■ **ACTIVITY**
Repeat the listing exactly, line by line, and leave the pictures behind.

= = = = =

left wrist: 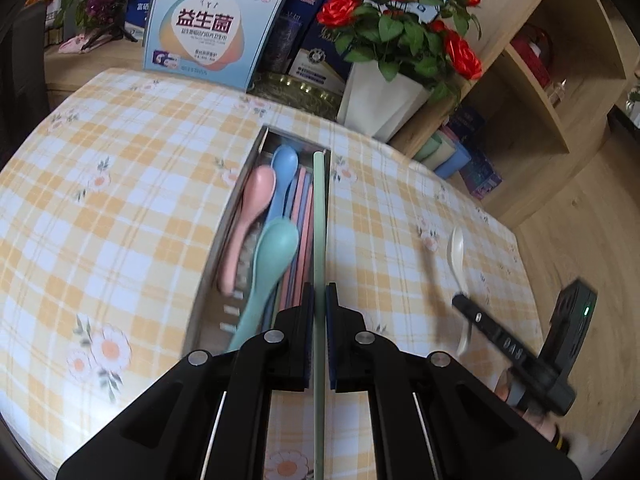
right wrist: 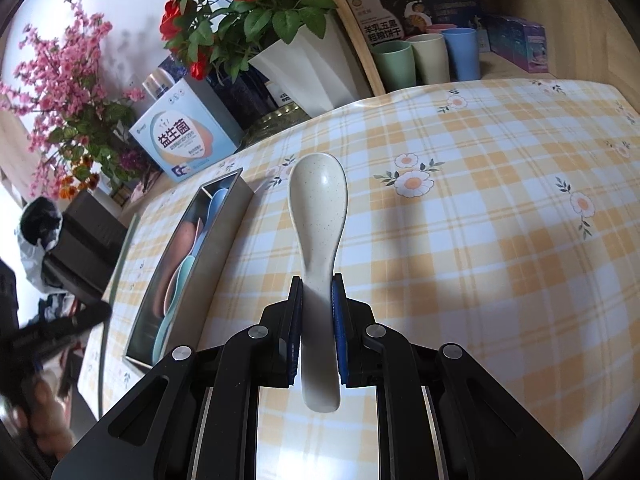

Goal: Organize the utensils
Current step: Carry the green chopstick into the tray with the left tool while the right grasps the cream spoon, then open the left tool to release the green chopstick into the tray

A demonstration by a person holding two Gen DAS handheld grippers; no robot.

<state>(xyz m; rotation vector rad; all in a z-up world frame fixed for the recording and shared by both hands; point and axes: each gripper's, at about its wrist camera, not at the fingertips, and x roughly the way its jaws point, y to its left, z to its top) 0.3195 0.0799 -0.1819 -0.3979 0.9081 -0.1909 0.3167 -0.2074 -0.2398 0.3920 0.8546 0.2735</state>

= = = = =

■ **SOLUTION TO THIS TASK**
left wrist: 
right wrist: 

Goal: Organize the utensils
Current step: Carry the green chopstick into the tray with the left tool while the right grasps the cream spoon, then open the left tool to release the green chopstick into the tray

A demonstration by a person holding two Gen DAS handheld grippers; no robot.

<state>(xyz m; rotation vector rad; all in a z-up world frame fixed for the recording and shared by both hands; point and axes: each gripper's, at about its wrist camera, not at the fingertips, and x roughly the way its jaws point, y to its left, z to its top) 0.3195 0.0799 -0.1819 -0.3979 0.9081 -0.1909 0.3167 -0.2074 -0.2398 0.3920 0.8546 0.2735</state>

There is no additional output for this exercise.